On 30 October 1946 an Irgun suitcase bomb caused severe damage to the station. A British sapper was killed while attempting to defuse the bomb. Five of the militants were captured by police, four of them were wounded.
One of the injured was 17-year-old Meir Feinstein. according to his older brother, Benjamin Feinstein, Meir required the amputation of his arm as a result of delayed medical attention in prison.
Both captured militants were initially sentenced death. However, neither were executed. The older militant, Daniel Azuli, had his sentence comuted.
The teenage amputee, Meir Feinstein, blew himself up in prison 6 months later, alongside Moshe Barazani, a Lehi militant who had also been sentenced to death for "terrorism" and who was held in the same death row cell.
The pair used concealed hand grenades that had been constructed by Eliezer Ben-Ami, another Lehi militant held at the same prison.
Meir and Moshe were buried at the Mount of Olives Jewish Cemetery, the Irgun commander and his wife were later buried next to them. Ben-Ami was released from prison and joined the IDF, after Israel declared independence.

The station operated almost continuously until 1948, when traffic stopped on the Jaffa–Jerusalem line due to the 1948 Arab–Israeli War. At the end of the war a section of the track near Beit Safafa, an Arab neighborhood in southeastern Jerusalem, remained under the control of the Jordanian Arab Legion. Following the 1949 Armistice Agreements, it was agreed that Jordan would hand the control of this section of the track to Israel, in order to enable Israel Railways to restart the service to Jerusalem.

As a result, between 1948 and 1967 the Beit Safafa neighborhood was divided; the area south of the railway line was part of the Jordanian controlled West Bank and the railway line itself and small area to the North part of the Israeli controlled section of Jerusalem. The service on the line resumed on 7 August 1949.

In 1959 the railway tracks to Jerusalem underwent extensive renovations, but over time, the number of passengers using the line decreased, especially after the opening of Highway 1. For the majority of the years until the line was finally closed, there was only once or twice daily service to Tel Aviv South railway station (now also closed) and / or Haifa Center (now Center HaShmona) railway station. During the 1990s, due to the poor level of railway tracks maintenance, there were many minor derailments; therefore it was decided to close the section of the Jaffa–Jerusalem railway line from Beit Shemesh railway station along Nahal Sorek to Jerusalem. On 14 August 1998 the last train service left the station, and on 15 August 1998 the station was officially closed.
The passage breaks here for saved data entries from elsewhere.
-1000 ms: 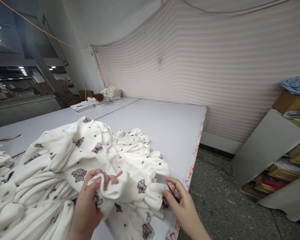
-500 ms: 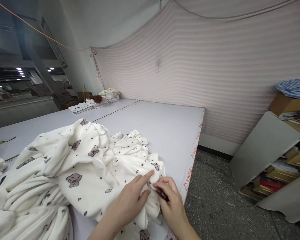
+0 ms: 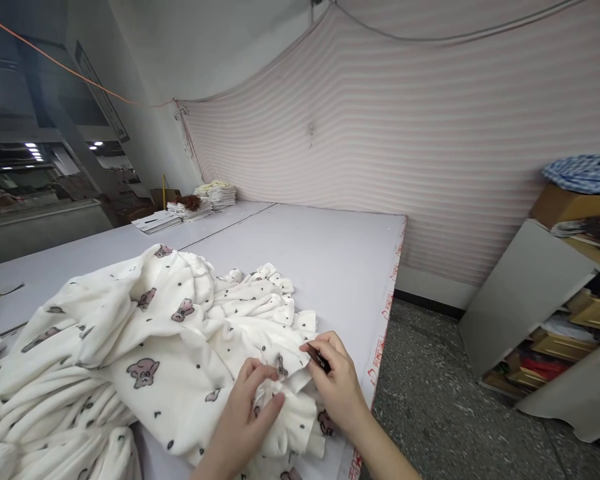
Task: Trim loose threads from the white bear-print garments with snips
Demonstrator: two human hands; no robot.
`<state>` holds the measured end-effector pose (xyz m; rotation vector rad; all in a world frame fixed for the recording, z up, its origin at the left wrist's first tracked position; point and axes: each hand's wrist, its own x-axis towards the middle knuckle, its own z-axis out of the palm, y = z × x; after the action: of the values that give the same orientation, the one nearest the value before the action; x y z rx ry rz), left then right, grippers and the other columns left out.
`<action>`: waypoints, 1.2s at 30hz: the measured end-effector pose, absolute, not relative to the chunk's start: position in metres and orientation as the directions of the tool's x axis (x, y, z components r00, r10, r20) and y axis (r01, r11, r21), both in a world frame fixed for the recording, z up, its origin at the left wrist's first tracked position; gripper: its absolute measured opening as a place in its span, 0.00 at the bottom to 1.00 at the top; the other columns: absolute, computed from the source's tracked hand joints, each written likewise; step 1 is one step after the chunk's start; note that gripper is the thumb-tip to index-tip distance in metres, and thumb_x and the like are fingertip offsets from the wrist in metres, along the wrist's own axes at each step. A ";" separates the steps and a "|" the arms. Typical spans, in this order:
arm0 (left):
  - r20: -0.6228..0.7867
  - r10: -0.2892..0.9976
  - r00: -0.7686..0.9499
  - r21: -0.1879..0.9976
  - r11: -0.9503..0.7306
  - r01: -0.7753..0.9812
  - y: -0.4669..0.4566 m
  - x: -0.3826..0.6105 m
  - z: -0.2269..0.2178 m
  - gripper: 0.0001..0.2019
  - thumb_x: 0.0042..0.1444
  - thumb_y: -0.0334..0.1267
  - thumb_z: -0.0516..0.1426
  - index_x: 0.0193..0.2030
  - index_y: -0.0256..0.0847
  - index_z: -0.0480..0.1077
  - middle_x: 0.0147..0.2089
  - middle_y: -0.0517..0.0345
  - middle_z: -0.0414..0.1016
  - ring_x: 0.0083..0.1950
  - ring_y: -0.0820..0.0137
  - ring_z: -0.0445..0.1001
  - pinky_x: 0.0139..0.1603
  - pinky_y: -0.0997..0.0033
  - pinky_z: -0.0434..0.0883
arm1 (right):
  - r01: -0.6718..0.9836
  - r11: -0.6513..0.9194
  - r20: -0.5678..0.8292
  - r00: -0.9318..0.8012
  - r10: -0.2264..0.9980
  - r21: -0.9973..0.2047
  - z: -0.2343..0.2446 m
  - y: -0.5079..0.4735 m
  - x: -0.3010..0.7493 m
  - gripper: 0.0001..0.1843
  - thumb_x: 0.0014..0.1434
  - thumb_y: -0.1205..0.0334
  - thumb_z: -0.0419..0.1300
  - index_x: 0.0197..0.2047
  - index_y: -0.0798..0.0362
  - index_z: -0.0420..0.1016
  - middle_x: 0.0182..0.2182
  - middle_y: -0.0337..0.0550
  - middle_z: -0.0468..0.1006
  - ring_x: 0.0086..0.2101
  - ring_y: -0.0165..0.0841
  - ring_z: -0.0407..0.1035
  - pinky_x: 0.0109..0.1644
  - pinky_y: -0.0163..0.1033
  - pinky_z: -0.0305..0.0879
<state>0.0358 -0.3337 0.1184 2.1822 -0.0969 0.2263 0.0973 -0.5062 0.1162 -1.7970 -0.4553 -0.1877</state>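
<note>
A heap of soft white fabric (image 3: pixel 180 353), printed with mauve animal figures and small dark marks, spreads over the near part of the table. My left hand (image 3: pixel 245 407) is closed on a gathered edge of this fabric, thumb and fingers bent around a fold. Just right of it, my right hand (image 3: pixel 335 380) grips a small dark brown tool (image 3: pixel 319 358) between thumb and fingers. Most of the tool is hidden in the palm, so its exact kind is unclear. Its visible part is beside the fabric's right edge; whether it touches the cloth cannot be told.
The pale table (image 3: pixel 330 247) ends on the right at a red-printed edge strip (image 3: pixel 380 347). Stacked folded cloth (image 3: pixel 216 195) lies at the far left. A grey shelf unit (image 3: pixel 530 287) stands on the speckled floor (image 3: pixel 425 393) to the right. Striped cloth (image 3: pixel 380 133) hangs behind the table.
My left hand has drawn back left and down and now clasps a fold. My right hand has risen slightly, away from the fabric edge, with the dark tool showing more.
</note>
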 end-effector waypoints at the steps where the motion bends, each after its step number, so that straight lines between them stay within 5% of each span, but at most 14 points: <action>1: 0.230 0.031 0.973 0.738 -0.657 -0.153 -0.333 0.037 0.115 0.09 0.60 0.45 0.52 0.36 0.43 0.68 0.36 0.59 0.62 0.27 0.71 0.65 0.25 0.73 0.66 | 0.406 -0.191 0.370 0.907 0.202 -0.893 0.117 -0.504 0.096 0.10 0.60 0.71 0.53 0.39 0.51 0.74 0.36 0.41 0.68 0.37 0.33 0.68 0.38 0.34 0.64; 5: 0.627 0.122 0.770 0.408 -0.893 -0.191 -0.337 0.039 0.110 0.10 0.56 0.42 0.59 0.41 0.39 0.68 0.48 0.45 0.62 0.43 0.58 0.70 0.34 0.62 0.74 | 0.386 -0.150 0.355 0.914 0.196 -0.910 0.120 -0.502 0.086 0.07 0.59 0.71 0.54 0.35 0.52 0.72 0.34 0.39 0.69 0.35 0.33 0.67 0.38 0.34 0.63; 7: 0.764 0.004 0.645 0.224 -0.939 -0.259 -0.342 0.038 0.113 0.15 0.55 0.34 0.59 0.50 0.39 0.66 0.58 0.39 0.58 0.52 0.54 0.67 0.43 0.58 0.73 | 0.356 -0.153 0.323 0.924 0.205 -0.922 0.122 -0.502 0.082 0.06 0.59 0.71 0.55 0.34 0.52 0.71 0.32 0.38 0.69 0.34 0.32 0.67 0.37 0.34 0.63; 9: 0.769 -0.123 0.627 0.155 -0.916 -0.370 -0.348 0.038 0.118 0.16 0.56 0.26 0.55 0.51 0.42 0.66 0.57 0.44 0.63 0.52 0.57 0.68 0.47 0.59 0.71 | 0.336 -0.158 0.298 0.928 0.222 -0.928 0.125 -0.506 0.078 0.06 0.59 0.70 0.55 0.34 0.51 0.71 0.32 0.38 0.70 0.34 0.33 0.68 0.37 0.34 0.63; 14: 0.768 -0.119 0.629 0.290 -0.812 -0.507 -0.353 0.040 0.124 0.11 0.58 0.23 0.51 0.42 0.41 0.67 0.39 0.52 0.70 0.41 0.65 0.70 0.41 0.66 0.71 | 0.332 -0.282 0.232 0.914 0.334 -0.900 0.139 -0.529 0.067 0.13 0.59 0.64 0.58 0.48 0.48 0.75 0.39 0.42 0.74 0.39 0.36 0.71 0.41 0.35 0.66; 19: 0.799 -0.128 0.588 0.274 -0.792 -0.545 -0.351 0.039 0.123 0.12 0.56 0.21 0.52 0.41 0.42 0.68 0.39 0.53 0.70 0.41 0.66 0.70 0.41 0.66 0.71 | 0.388 -0.438 0.199 0.887 0.418 -0.811 0.150 -0.534 0.063 0.10 0.62 0.60 0.56 0.43 0.46 0.79 0.36 0.40 0.77 0.34 0.35 0.73 0.35 0.35 0.66; 30: 0.820 -0.162 0.549 0.177 -0.841 -0.512 -0.341 0.036 0.125 0.11 0.55 0.20 0.55 0.40 0.40 0.70 0.38 0.52 0.69 0.40 0.65 0.68 0.42 0.65 0.67 | 0.395 -0.414 0.225 0.888 0.401 -0.820 0.144 -0.527 0.064 0.10 0.63 0.60 0.55 0.42 0.47 0.78 0.35 0.41 0.77 0.34 0.35 0.73 0.32 0.33 0.65; 36: 0.812 -0.209 0.545 0.180 -0.798 -0.575 -0.340 0.035 0.125 0.12 0.55 0.19 0.55 0.41 0.38 0.69 0.38 0.52 0.71 0.41 0.66 0.68 0.42 0.66 0.68 | 0.501 -0.539 0.290 0.855 0.429 -0.677 0.143 -0.527 0.059 0.12 0.62 0.61 0.55 0.47 0.48 0.76 0.37 0.42 0.78 0.34 0.36 0.75 0.34 0.35 0.67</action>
<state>0.0350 -0.3401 0.1250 2.3556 -0.6375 1.1553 0.0594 -0.5268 0.1433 -2.2160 -0.6713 -0.1128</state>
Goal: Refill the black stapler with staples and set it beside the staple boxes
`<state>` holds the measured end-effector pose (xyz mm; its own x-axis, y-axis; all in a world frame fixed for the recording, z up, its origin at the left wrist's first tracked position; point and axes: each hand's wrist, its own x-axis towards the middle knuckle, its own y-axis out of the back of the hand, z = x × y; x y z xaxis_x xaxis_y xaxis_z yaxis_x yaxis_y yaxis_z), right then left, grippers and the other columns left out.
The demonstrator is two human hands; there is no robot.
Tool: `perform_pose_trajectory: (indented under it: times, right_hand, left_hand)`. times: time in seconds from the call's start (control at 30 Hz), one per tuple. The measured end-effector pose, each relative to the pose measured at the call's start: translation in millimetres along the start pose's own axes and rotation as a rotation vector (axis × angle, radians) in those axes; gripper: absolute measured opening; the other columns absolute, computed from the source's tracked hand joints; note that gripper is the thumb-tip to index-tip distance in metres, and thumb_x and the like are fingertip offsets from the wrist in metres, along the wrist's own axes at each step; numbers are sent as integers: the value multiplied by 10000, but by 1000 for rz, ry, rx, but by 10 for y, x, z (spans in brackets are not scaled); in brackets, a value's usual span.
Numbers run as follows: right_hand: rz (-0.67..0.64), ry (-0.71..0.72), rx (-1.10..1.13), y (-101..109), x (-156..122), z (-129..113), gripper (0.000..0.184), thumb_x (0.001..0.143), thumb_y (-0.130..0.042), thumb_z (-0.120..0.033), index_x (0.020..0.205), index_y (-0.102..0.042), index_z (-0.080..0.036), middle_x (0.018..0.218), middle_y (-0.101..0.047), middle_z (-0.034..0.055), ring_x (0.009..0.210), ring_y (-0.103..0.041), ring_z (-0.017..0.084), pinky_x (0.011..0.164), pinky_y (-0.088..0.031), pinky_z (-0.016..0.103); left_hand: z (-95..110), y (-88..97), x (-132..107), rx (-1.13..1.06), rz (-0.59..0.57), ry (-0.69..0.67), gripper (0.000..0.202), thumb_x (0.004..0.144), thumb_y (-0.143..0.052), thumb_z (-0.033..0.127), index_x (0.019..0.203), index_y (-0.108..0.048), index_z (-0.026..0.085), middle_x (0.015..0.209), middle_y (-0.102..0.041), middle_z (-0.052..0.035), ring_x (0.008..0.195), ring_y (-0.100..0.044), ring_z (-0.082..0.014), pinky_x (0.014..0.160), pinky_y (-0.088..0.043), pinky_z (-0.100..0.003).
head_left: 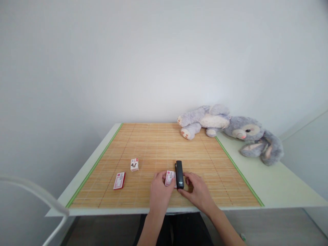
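A black stapler (179,174) lies on the bamboo mat (153,143) near the front edge. My right hand (197,192) grips its near end, fingers curled around it. My left hand (159,193) pinches a small red-and-white box (169,178) that rests just left of the stapler. Two more small boxes lie on the mat to the left: a flat red-and-white box (119,180) and a small upright box (134,164).
A grey plush rabbit (230,128) lies at the back right, partly on the mat and partly on the pale table (276,184). A white chair rail (38,196) curves at the lower left. A white wall stands behind the table.
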<state>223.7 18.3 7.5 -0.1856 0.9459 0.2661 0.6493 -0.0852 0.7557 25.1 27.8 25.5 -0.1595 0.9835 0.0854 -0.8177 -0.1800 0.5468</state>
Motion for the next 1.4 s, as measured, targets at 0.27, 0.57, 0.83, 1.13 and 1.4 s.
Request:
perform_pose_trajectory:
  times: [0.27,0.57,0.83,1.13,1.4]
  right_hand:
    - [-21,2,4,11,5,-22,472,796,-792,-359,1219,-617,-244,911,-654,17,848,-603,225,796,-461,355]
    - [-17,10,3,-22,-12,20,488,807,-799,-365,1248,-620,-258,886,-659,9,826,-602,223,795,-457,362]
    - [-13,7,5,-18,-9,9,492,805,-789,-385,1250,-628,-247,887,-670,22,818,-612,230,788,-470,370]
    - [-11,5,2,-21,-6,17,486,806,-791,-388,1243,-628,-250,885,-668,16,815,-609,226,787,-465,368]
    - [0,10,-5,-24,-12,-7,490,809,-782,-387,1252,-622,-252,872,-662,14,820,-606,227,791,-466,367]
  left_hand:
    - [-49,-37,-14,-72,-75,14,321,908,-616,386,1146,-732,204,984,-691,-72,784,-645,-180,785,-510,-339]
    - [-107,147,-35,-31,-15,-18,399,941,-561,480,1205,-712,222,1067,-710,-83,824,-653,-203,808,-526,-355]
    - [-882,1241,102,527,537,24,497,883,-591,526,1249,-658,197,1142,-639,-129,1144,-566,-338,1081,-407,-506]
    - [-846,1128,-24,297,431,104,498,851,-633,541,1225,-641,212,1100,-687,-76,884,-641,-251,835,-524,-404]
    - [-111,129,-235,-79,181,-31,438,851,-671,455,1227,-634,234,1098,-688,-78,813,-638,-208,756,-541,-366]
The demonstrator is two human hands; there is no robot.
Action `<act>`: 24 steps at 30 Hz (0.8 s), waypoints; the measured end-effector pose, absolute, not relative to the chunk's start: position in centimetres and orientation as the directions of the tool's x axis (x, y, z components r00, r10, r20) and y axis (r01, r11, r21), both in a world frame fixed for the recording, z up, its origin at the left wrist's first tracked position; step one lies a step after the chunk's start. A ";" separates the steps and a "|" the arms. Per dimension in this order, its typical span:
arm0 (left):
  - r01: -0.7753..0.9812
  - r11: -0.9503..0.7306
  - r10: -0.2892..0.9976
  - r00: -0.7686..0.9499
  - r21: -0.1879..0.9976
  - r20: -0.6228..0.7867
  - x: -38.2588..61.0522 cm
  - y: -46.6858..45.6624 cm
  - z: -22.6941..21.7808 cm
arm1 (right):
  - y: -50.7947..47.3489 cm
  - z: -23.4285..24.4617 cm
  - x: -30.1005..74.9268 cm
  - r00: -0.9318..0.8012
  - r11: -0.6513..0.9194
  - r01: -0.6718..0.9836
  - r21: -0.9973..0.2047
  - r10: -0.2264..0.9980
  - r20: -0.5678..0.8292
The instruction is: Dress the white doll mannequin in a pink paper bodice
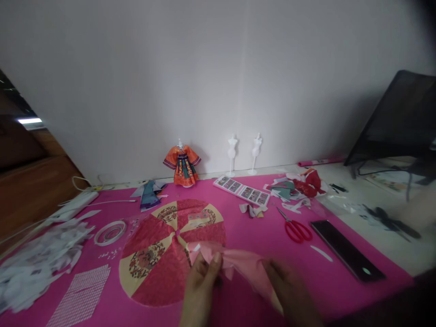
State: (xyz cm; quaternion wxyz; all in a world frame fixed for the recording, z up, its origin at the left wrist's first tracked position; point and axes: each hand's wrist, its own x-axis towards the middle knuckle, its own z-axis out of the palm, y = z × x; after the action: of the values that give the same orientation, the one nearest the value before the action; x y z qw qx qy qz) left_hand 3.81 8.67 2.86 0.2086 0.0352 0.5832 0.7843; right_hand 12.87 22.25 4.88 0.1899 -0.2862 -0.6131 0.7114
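Observation:
A piece of pale pink fabric stretches between my two hands over the front of the pink mat. My left hand pinches its left part between thumb and fingers, close to a small white patch. On the right, my right hand is closed on the other end; its fingertips are partly hidden and a little blurred. Beneath and left of the cloth lies a round panel of red and cream patterned wedges, its lower right edge covered by my left hand and the fabric.
Red-handled scissors and a dark phone-like slab lie to the right. A dressed mini mannequin and two bare white ones stand by the wall. White scraps pile up left; coloured scraps lie back right. A blurred hand shows far right.

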 end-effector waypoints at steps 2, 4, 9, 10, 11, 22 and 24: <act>-0.269 -0.220 0.378 -0.909 0.938 -0.173 3.9 8.5 3.1 | 21.7 5.3 13.0 -0.730 -0.145 0.036 -0.989 0.672 -0.125; -0.256 -0.200 0.407 -0.900 0.946 -0.157 4.2 8.4 3.6 | 21.5 5.6 13.2 -0.704 -0.152 -0.005 -0.988 0.702 -0.105; -0.280 -0.198 0.475 -0.866 0.940 -0.158 4.8 8.5 4.4 | 22.0 5.6 13.5 -0.705 -0.204 -0.056 -0.977 0.701 -0.106; -0.279 -0.209 0.473 -0.868 0.937 -0.152 5.0 8.5 4.6 | 22.3 5.4 13.5 -0.713 -0.229 -0.057 -0.972 0.691 -0.120; -0.272 -0.221 0.466 -0.873 0.936 -0.144 5.1 8.6 4.8 | 22.7 5.1 13.5 -0.726 -0.276 -0.058 -0.960 0.671 -0.148; -0.124 -0.174 0.240 -0.968 0.977 -0.080 5.8 8.3 5.3 | 19.7 -0.4 12.3 -0.882 -0.472 0.001 -0.882 0.415 -0.223; -0.074 -0.146 0.195 -0.980 0.986 -0.045 5.7 8.2 5.1 | 19.4 -0.8 13.0 -0.864 -0.414 -0.008 -0.910 0.462 -0.202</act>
State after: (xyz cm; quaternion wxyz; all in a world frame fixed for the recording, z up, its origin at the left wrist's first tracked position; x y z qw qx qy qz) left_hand 5.71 8.25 5.13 0.0892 0.0467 0.6472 0.7557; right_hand 13.01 19.36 -0.81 0.1445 -0.2174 -0.5218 0.8122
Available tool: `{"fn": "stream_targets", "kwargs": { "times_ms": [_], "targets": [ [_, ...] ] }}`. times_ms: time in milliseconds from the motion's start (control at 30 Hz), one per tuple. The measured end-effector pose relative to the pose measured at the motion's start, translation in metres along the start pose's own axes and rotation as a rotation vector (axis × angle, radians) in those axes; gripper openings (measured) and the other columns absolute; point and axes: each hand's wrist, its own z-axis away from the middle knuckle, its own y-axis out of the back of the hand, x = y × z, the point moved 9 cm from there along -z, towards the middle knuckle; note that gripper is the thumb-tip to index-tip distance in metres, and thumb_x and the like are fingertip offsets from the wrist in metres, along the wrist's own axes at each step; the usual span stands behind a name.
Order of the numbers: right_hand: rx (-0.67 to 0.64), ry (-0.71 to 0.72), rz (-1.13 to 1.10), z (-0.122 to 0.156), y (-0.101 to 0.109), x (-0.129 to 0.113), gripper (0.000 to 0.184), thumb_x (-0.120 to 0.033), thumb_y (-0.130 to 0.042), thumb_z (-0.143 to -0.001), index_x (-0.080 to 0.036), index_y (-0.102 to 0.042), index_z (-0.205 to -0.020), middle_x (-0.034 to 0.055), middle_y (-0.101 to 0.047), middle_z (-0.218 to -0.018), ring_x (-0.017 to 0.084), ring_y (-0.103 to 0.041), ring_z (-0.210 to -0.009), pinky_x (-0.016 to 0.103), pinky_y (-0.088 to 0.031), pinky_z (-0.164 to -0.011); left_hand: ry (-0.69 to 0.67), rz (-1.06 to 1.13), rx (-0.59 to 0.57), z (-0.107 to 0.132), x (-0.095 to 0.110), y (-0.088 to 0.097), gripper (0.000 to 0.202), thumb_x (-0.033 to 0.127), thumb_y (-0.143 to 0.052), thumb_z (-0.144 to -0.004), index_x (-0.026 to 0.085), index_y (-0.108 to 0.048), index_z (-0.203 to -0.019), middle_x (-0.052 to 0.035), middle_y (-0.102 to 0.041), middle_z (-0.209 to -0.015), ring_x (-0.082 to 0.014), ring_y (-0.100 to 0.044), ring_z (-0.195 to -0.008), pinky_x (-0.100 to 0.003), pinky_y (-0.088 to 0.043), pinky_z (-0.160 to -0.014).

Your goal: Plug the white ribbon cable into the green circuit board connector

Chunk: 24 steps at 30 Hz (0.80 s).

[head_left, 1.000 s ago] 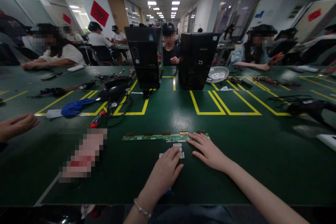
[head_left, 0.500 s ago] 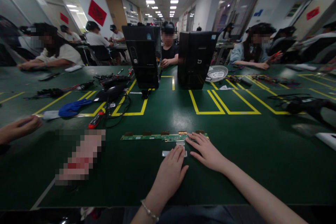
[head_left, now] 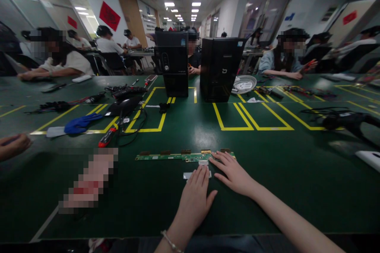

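A long, narrow green circuit board [head_left: 166, 157] lies across the table in front of me, with several copper-coloured tabs along its far edge. My right hand [head_left: 233, 170] rests flat with fingers spread, its fingertips on the board's right part. My left hand [head_left: 194, 193] lies palm down, fingers stretched out, over a white flat ribbon cable [head_left: 187, 175] at the board's near edge. The fingers partly cover the cable, and its connector end [head_left: 203, 163] shows just beyond the fingertips. Neither hand is closed around anything.
Two black computer towers [head_left: 175, 67] stand across the green table [head_left: 267, 205]. On the left lie a red-and-black screwdriver [head_left: 107, 137], a blue glove [head_left: 82, 123] and black cables. Another person's hand [head_left: 16, 144] is at the left edge. A white round basket [head_left: 244, 84] sits far right.
The left computer tower has turned and shifted right. My left hand has moved slightly down, its thumb spreading out; my right hand stays on the board. The other person's hand at left has drawn back leftward.
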Motion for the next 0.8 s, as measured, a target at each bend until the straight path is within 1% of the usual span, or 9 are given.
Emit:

The Beit Shemesh–Jerusalem section was later renovated and reopened in 2005, but only reached the Malha neighborhood, with the railway between the newly-built Malha railway station and the original Jerusalem station having been abandoned. The section from Malha to Beit Shemesh was closed again in 2020 following the COVID-19 pandemic, citing poor ridership and long journey times (especially compared to the new Tel Aviv-Jerusalem railway) and the railway's long, winding course causing excessive damage to train axles.

== The station building ==

The station building is a symmetrical structure containing the station offices, ticket hall and a Concourse. The original building (before later modifications) was identical to the Jaffa railway station building and the original Ramla railway station building, which were all built at the same time. The triangular arches on the roof of the first floor, on both sides of the ticket hall, were built in early 1920s by the British-run Palestine Railway, who managed the railway during the British Mandate of Palestine. The building underwent many renovations over the years, but its basic shape has not changed since 1920.

== Restoration and reopening as an entertainment venue ==

After its closure, the station sat abandoned and suffered from neglect and vandalism. In the 2000s, the area around the station was used for cultural events such as the Jerusalem Film Festival, Jerusalem Jazz Festival and Israel Festival.

In May 2013, the station reopened as HaTakhana HaRishona ("The First Station"), a culture and entertainment venue. The $9.3 million refurbishment was financed by the Jerusalem Municipality and the Jerusalem Development Authority. The 4,000 sq.m. rail yard now features wooden decks, food stalls and umbrella-topped vendor carts. Several restaurants and pubs have opened in the area, and an exhibition of historic photographs is displayed inside the station house. The site hosts musical, literary and artistic events, and adjoins a bike path that links it to the Train Track Park, a walking and cycling path built along the route of the old train tracks. The line's other original terminus, the Jaffa train station, also underwent a similar restoration which was completed in 2009. In 2017, the Railway Station compound resumed hosting the Hebrew Book Week, after having moved between various locations in the city, and has hosted it there ever since.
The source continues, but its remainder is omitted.